For more information on BWH’s hand hygiene policy, visit www.bwhpikenotes.org and click on Compliance Corner on the Staff Resources drop down menu.
Editor’s Note: Atul Gawande, MD, a BWH surgeon, addresses the importance of hand hygiene in his latest book, “Better.” In the following excerpt, Gawande describes his tour of the hospital with Susan Marino of Infection Control and Deborah Yokoe, MD, of Infectious Disease, proving the importance of every provider cleaning their hands every time.
At one point during my tour with Yokoe and Marino, we walked through a regular hospital unit. And I finally began to see the ward the way they do. Flowing in and out of the patients’ rooms were physical therapists, patient care assistants, nurses, nutritionists, residents, students. Some were good about washing. Some were not. Yokoe pointed out that three of the eight rooms had bright yellow precaution signs because of patients inside with MRSA or VRE. Only then did I realize we were on the floor of one of my own patients. One of those signs hung on his door.
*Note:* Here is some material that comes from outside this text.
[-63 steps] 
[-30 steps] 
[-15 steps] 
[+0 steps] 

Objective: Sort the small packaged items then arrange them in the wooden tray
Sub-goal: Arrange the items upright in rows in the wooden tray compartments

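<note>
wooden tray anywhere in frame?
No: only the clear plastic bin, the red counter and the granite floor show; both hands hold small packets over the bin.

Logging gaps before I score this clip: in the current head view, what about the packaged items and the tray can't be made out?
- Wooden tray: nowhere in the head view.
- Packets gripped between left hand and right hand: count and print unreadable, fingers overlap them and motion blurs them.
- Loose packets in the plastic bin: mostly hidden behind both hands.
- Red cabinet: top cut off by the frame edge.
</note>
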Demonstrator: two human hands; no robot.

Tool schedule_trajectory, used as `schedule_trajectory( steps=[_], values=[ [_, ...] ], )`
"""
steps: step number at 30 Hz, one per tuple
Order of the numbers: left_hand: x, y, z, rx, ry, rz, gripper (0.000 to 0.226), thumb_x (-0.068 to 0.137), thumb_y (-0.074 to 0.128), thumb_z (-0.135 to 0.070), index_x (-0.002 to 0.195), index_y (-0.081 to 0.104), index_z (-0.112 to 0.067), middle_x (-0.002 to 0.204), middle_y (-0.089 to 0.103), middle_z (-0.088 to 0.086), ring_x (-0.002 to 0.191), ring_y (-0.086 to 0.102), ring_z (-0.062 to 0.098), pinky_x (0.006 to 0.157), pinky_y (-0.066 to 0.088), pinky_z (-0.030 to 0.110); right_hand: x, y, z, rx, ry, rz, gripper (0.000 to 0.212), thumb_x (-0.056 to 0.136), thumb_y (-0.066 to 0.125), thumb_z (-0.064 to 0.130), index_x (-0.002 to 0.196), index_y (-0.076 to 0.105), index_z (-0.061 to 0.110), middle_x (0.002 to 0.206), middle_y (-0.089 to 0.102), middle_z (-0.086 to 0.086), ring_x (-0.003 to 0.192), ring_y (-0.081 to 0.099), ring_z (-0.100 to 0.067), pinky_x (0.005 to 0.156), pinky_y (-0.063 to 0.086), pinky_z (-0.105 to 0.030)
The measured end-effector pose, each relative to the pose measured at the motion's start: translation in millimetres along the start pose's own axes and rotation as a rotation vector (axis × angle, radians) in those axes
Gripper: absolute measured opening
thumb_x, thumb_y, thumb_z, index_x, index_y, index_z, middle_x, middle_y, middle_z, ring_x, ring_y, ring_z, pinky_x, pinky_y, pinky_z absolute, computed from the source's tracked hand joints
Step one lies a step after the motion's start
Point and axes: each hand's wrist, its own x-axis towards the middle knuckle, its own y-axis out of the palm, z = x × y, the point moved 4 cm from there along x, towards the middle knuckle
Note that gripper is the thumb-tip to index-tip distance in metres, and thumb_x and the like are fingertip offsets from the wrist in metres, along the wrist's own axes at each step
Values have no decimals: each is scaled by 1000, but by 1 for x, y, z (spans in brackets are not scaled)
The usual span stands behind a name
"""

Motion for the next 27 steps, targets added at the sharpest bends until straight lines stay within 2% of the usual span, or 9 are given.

He was 62 years old and had been in the hospital for almost three weeks. He had arrived in shock from another hospital, where an operation had gone awry. I performed an emergency splenectomy for him and then had to go back in again when the bleeding still didn’t stop. He made it through, though. Three days after admission, he was recovering slowly but steadily. Initial surveillance cultures were completely negative for resistant organisms. New cultures ten days after admission, however, came back positive for both MRSA and VRE. A few days after that, he developed fevers up to 102 degrees. His blood pressure began dropping. His heart rate climbed. He was septic. His central line—his lifeline for nutrition because he was unable to eat—had become infected, and we had to take it out.
Until that moment, when I stood there looking at the sign on his door, it had not occurred to me that I might have given him that infection. But the truth is I may have. One of us certainly did.